## EXERCISE
Output only the stretch of the listing that starts at the line containing "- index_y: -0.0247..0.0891" and ends at the line containing "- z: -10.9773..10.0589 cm", reproduced exactly with both ends.
----- RAW DATA
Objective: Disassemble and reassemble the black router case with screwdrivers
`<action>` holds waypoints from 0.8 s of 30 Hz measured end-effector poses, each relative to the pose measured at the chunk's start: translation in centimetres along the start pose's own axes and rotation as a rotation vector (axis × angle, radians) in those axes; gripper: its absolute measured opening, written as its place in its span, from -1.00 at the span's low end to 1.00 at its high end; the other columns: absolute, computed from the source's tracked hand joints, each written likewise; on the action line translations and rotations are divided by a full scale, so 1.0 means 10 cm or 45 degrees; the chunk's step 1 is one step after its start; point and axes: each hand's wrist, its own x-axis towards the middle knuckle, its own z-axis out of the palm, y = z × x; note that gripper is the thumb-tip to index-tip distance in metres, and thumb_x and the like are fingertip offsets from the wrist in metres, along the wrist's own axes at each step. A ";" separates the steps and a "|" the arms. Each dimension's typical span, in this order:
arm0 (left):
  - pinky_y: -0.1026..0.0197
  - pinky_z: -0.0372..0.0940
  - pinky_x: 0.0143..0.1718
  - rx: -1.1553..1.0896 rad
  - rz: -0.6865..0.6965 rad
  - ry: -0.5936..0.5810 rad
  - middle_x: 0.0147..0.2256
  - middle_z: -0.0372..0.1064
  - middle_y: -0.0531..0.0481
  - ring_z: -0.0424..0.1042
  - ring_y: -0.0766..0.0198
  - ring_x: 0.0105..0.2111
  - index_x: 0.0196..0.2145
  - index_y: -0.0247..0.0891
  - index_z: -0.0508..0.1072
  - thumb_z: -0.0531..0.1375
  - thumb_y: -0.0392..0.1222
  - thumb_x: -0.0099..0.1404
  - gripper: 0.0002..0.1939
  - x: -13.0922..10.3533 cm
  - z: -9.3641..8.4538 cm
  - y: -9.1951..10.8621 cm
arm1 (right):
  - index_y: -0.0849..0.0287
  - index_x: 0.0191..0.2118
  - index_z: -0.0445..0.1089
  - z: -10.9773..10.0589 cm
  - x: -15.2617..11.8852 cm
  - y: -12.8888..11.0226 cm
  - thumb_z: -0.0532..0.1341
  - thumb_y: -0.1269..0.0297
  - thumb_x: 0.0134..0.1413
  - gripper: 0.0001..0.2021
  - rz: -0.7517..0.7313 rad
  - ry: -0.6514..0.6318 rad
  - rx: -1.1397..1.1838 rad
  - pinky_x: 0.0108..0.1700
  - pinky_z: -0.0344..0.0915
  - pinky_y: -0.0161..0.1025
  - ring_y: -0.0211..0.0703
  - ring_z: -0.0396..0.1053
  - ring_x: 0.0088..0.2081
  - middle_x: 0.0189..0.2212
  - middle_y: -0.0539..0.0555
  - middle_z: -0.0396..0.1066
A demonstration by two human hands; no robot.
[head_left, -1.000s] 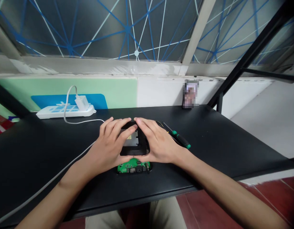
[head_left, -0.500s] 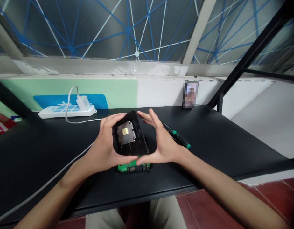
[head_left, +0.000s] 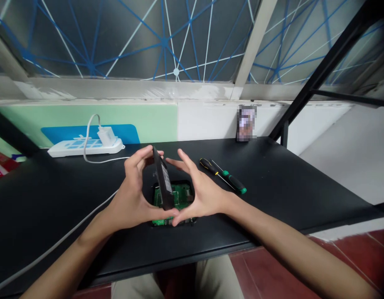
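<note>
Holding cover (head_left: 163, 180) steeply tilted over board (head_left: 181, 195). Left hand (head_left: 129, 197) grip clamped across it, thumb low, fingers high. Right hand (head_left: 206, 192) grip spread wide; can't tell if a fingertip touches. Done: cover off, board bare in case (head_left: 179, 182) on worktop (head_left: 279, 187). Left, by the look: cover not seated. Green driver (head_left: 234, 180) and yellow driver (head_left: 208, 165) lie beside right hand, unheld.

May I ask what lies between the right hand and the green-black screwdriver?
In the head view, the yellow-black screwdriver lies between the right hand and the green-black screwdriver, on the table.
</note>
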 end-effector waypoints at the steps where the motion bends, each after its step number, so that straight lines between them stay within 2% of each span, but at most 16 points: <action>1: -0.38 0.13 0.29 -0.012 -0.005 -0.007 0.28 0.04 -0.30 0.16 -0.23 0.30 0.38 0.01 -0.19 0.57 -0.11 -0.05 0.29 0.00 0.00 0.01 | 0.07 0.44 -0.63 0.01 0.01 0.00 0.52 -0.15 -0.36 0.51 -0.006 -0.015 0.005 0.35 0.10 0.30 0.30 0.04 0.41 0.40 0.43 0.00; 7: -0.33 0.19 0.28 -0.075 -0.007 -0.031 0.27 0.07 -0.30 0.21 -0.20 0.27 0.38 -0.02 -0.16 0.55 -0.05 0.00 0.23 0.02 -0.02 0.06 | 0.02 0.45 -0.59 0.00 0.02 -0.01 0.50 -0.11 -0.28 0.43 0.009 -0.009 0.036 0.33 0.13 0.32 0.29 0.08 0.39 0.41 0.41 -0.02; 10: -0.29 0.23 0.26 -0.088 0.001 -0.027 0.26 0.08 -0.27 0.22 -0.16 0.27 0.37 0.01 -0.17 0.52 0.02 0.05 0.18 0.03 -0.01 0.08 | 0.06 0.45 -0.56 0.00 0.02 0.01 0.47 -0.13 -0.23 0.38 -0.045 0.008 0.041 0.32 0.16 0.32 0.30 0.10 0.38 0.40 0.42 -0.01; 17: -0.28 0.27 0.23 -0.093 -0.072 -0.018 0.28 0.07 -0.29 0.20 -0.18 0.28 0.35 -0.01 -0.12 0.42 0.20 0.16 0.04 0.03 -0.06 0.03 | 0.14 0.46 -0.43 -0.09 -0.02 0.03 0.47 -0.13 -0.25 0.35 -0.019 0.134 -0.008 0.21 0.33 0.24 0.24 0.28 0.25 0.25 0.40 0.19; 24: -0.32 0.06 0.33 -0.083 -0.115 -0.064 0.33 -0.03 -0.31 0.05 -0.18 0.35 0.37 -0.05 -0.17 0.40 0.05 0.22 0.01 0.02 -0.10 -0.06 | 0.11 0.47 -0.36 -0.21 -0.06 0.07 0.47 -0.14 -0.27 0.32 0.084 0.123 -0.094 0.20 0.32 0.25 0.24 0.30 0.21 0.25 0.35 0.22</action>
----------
## TASK OUTPUT
  - index_y: -0.0247..0.0891
  - index_z: -0.0508..0.1072
  - thumb_z: -0.0531..0.1375
  - thumb_y: -0.0392..0.1222
  - thumb_x: -0.0099..0.1404
  - gripper: 0.0002..0.1939
  - x: -13.0922..10.3533 cm
  - z: -9.3641..8.4538 cm
  - y: -9.1951..10.8621 cm
arm1 (right):
  - index_y: -0.0849..0.0287
  - index_x: 0.0191..0.2118
  - index_z: -0.0445..0.1089
  - z: -10.9773..10.0589 cm

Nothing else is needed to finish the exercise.